Il caso deciso a Spoleto
Nel caso oggetto della pronuncia del Tribunale, la proprietaria aveva chiesto la restituzione immediata dell’immobile sostenendo di averne bisogno per la madre. L’inquilino, però, ha ribaltato la situazione, dimostrando che il contratto di comodato costitutiva in realtà una simulazione, in quanto egli, ogni mese, pagava puntualmente un canone di 250 euro. Il giudice ha dato, dunque, ragione all’inquilino e ha dichiarato nullo il comodato, riconoscendo la sussistenza di una vera e propria locazione.
La disciplina della simulazione è contenuta nell’art. 1414 c.c., il cui comma 2 dispone che “Se le parti hanno voluto concludere un contratto diverso da quello apparente, ha effetto tra esse il contratto dissimulato, purché ne sussistano i requisiti di sostanza e di forma.”.
Di conseguenza, il rapporto è stato ricondotto alla disciplina ordinaria prevista per gli affitti abitativi.
Perché le chat sono state decisive
Le conversazioni su WhatsApp tra le parti contenevano riferimenti inequivocabili a concetti tipici della locazione, come “canone mensile” e “caparra”. A queste prove digitali si è aggiunto anche un bonifico bancario, che ha reso ancora più solida la ricostruzione.
Dal punto di vista giuridico, messaggi e chat hanno pieno valore probatorio: l’art. 2712 c.c. riconosce ai documenti informatici efficacia in giudizio, salvo che la controparte non ne contesti in modo preciso autenticità e provenienza. Nel caso concreto, la proprietaria non è riuscita a invalidarne la forza dimostrativa.
Testimoni e principio di prova scritta
Decisive per la risoluzione della controversia sono state anche le testimonianze, tra cui un soggetto che aveva prestato denaro all’inquilino proprio con lo scopo di pagare il canone di locazione dell’immobile.

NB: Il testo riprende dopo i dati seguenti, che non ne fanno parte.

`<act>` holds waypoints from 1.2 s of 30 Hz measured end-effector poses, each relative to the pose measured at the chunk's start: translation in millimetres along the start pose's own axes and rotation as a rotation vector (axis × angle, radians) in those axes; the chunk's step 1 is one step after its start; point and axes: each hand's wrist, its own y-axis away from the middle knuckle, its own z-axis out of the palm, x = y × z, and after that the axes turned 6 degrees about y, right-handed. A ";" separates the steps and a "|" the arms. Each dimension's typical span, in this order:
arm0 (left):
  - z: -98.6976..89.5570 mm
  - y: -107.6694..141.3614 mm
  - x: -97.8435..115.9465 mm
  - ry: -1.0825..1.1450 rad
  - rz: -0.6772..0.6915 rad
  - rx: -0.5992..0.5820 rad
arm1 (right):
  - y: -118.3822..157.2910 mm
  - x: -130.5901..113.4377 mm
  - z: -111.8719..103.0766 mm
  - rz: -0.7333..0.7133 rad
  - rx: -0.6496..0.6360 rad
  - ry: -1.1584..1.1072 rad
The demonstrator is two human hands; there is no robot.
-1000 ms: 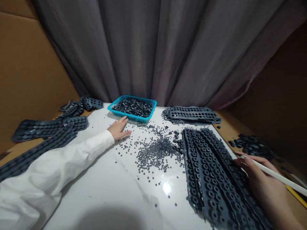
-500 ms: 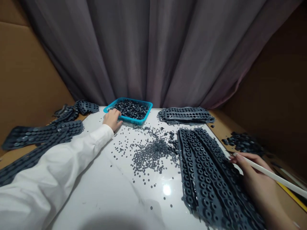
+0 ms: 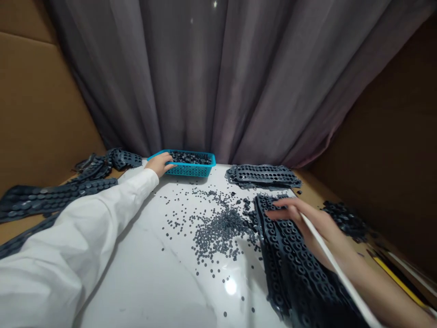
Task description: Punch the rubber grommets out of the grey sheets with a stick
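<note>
At the back left of the table my left hand (image 3: 161, 164) grips the near left rim of a blue plastic basket (image 3: 195, 171). The basket holds many small black pieces (image 3: 191, 158). My right hand (image 3: 307, 221) is over the stacked dark rubber strips (image 3: 290, 237) with rows of ring shapes, its thumb and fingers toward their far end. A long white stick-like tool (image 3: 336, 269) lies in that hand; its tip is hidden. Left of the strips, many tiny dark discs (image 3: 221, 228) are scattered on the white table (image 3: 143, 282).
A stack of perforated dark sheets (image 3: 264, 175) lies at the back right. More dark strips (image 3: 58, 196) lie at the left. Black pieces (image 3: 344, 218) are heaped at the right, near a yellow-edged tool (image 3: 398, 275). A grey curtain (image 3: 205, 82) and cardboard walls (image 3: 30, 105) surround the table.
My right hand has moved left with the white tool, from the strips' right edge to over their far end. My left hand stays at the basket, whose front wall now shows more.
</note>
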 end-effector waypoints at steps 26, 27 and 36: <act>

Sebbene nell’ambito della simulazione contrattuale la legge limiti fortemente il ricorso alle testimonianze, l’art. 2724 c.c. prevede una deroga quando esiste un “principio di prova per iscritto”. Nel procedimento in esame, proprio le chat e i pagamenti bancari hanno rappresentato questo presupposto, aprendo così la strada all’audizione di testimoni.
Le conseguenze pratiche
Dopo l’accertamento della simulazione, il comodato è stato considerato nullo e il contratto è stato automaticamente ricondotto a una locazione a canone libero 4+4. In altre parole, ciò significa che l’inquilino ha ottenuto il diritto a rimanere nell’abitazione per la durata legale, pagando il canone di 250 euro pattuito. La richiesta della proprietaria di liberare subito l’immobile è stata quindi respinta.